→ TASK GOAL:
Check each line of the material that follows, and copy those holding the string "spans".

→ DATA PROVIDED:
○ ○ ○ ○ ○ ○ ○

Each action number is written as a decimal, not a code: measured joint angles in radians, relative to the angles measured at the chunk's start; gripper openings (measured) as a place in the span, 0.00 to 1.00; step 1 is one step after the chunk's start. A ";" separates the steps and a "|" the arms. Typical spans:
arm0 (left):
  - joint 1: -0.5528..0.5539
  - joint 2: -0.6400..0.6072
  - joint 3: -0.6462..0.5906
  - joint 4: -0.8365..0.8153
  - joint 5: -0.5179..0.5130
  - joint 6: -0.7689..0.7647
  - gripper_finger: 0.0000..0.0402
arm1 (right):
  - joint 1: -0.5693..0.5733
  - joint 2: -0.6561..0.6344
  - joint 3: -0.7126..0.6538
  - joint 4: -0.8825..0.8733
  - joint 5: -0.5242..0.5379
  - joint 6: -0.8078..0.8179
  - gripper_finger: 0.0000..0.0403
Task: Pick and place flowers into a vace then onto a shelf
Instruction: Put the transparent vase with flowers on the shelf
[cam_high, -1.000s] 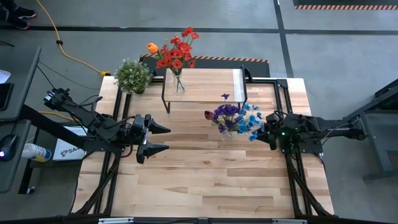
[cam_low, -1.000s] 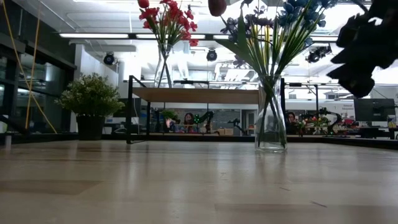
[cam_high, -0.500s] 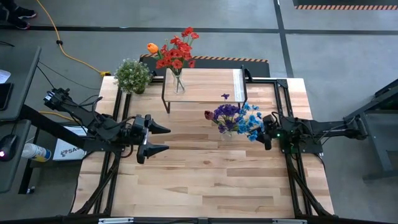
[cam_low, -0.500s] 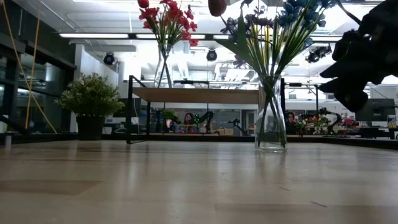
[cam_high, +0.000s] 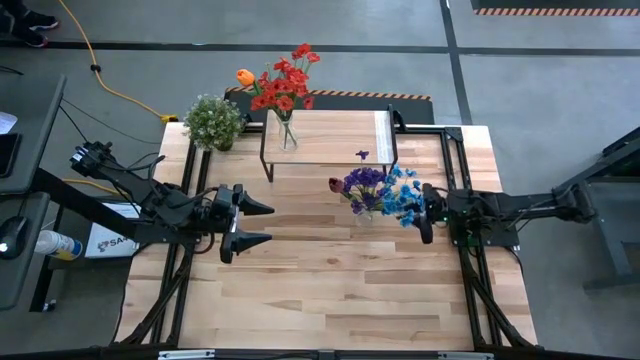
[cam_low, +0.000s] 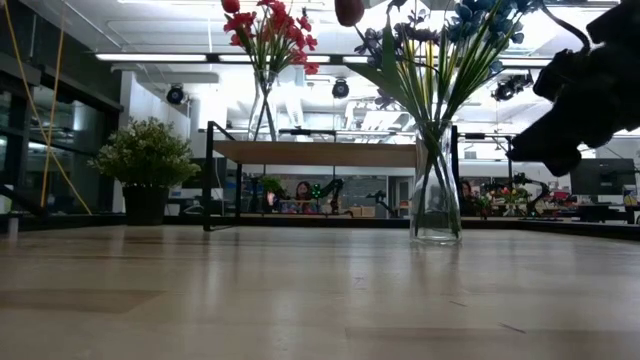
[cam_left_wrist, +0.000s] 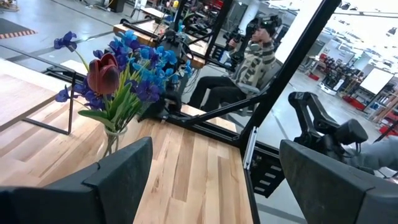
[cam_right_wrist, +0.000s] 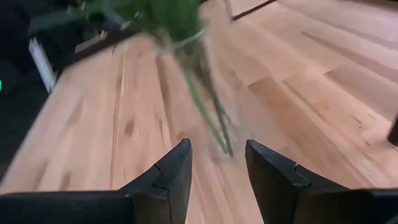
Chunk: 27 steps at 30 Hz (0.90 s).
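Right gripper (cam_high: 425, 212) closer to blue and purple flowers (cam_high: 381, 192) than second ago, now just beside blooms; in low view, raised slightly, nearer vase (cam_low: 436, 195).

On my light wood-plank table (cam_high: 330, 290) I see 1 bushy green potted plant (cam_high: 213, 122), 1 black-legged wood-topped shelf (cam_high: 335, 135) carrying a red-flower vase (cam_high: 286, 132), and 1 clear glass vase of blue and purple flowers (cam_high: 378, 195).

No complete word, label, brand or number can be read in any view. In the high view, a white box (cam_high: 104, 240) beside the table's left edge, under the left arm, shows dark letters that seem to begin "SA", with the rest hidden by the arm.
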 joint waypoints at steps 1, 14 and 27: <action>0.000 0.000 0.000 0.000 0.000 0.000 0.95 | 0.000 0.010 0.000 -0.001 -0.016 -0.028 0.35; 0.000 0.000 0.000 -0.018 -0.002 0.000 0.95 | 0.000 0.141 0.000 0.077 0.032 -0.178 0.39; 0.000 0.000 0.000 -0.023 -0.003 0.000 0.95 | 0.000 0.291 0.000 0.241 0.046 -0.187 0.53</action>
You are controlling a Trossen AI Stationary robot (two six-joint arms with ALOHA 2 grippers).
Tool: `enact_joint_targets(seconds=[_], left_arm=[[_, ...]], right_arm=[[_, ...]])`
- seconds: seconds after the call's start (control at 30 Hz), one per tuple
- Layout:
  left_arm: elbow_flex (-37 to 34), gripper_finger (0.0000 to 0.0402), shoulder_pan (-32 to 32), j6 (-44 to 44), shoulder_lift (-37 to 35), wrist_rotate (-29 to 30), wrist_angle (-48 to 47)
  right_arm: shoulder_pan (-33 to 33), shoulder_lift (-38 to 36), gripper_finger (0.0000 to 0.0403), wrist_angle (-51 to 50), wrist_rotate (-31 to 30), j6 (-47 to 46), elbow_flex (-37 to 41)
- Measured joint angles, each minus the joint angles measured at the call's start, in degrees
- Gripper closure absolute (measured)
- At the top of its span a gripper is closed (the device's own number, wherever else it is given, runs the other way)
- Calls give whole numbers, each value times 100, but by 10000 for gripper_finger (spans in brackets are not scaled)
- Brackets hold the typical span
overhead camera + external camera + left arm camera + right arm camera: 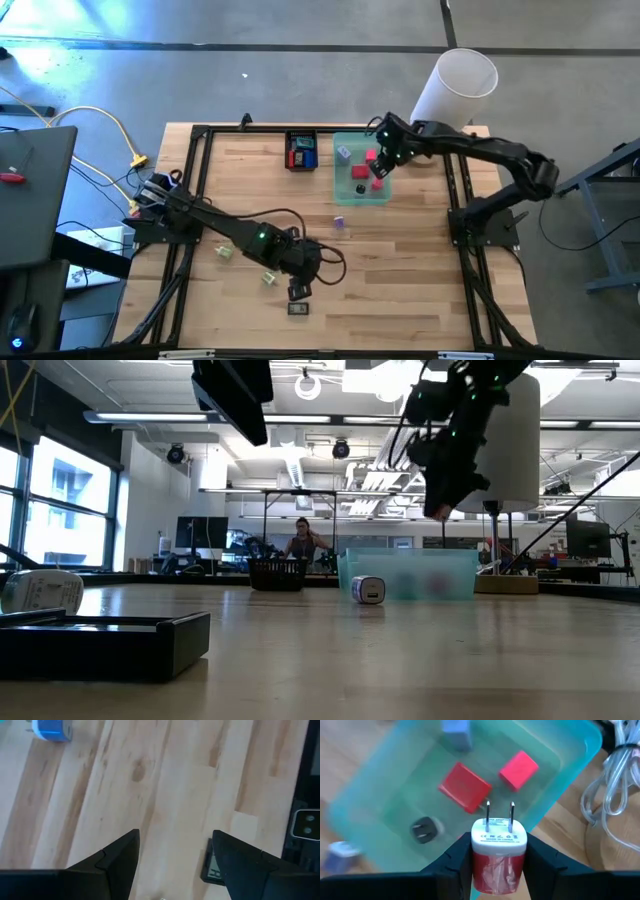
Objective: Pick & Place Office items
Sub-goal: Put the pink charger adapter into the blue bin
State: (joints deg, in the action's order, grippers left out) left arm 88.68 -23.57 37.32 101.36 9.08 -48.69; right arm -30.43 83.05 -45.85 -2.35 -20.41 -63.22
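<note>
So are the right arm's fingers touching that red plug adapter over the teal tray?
Touching. The right wrist view shows the right gripper with both fingers pressed against the sides of the red plug adapter, holding it above the teal tray.

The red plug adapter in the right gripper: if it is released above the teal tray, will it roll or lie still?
The red plug adapter looks blocky and rigid, so it probably settles flat instead of rolling. Its prongs may make it tip. The teal tray walls should contain it.

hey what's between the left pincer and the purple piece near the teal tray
Bare wood in the high view: nothing lies between the open left pincer and the purple piece.
</note>
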Motion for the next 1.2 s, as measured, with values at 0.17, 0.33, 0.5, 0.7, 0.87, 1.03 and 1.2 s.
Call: enact_joint_targets(seconds=[0.17, 0.33, 0.5, 0.7, 0.87, 1.03, 1.2], left_arm=[[0, 160, 96, -322, 0, -2, -126], [0, 160, 203, -456, 0, -7, -122], [0, 160, 362, -459, 0, -5, -122], [0, 160, 544, -456, 0, -4, -122], [0, 160, 622, -456, 0, -6, -118], [0, 160, 628, -456, 0, -4, -116], [0, 160, 628, -456, 0, -6, -111]], right_arm=[[-376, 547, 282, 112, 148, 309, -37], [-641, 975, 282, -73, 149, 551, -496], [-689, 1308, 282, -359, 180, 659, -937], [-837, 1751, 282, -616, 217, 547, -1117], [-923, 2060, 282, -550, 106, 568, -1121], [-950, 2193, 282, -432, -46, 571, -1123], [-947, 2263, 282, -330, -171, 569, -1123]])
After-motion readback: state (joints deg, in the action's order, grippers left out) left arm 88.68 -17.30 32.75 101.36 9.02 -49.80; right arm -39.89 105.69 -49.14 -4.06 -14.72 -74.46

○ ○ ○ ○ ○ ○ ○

→ TASK ANSWER:
Each action number is written as a decimal, not a code: measured joint angles in radians, relative to the angles measured at the chunk's start; gripper openings (measured) as a place in the span, 0.00 to 1.00; step 1 is one step after the chunk's start. A ";" separates the steps and a "|" the arms. Typical spans:
- Calls give whole numbers, each value times 100, but by 10000 for gripper_finger (spans in brackets are not scaled)

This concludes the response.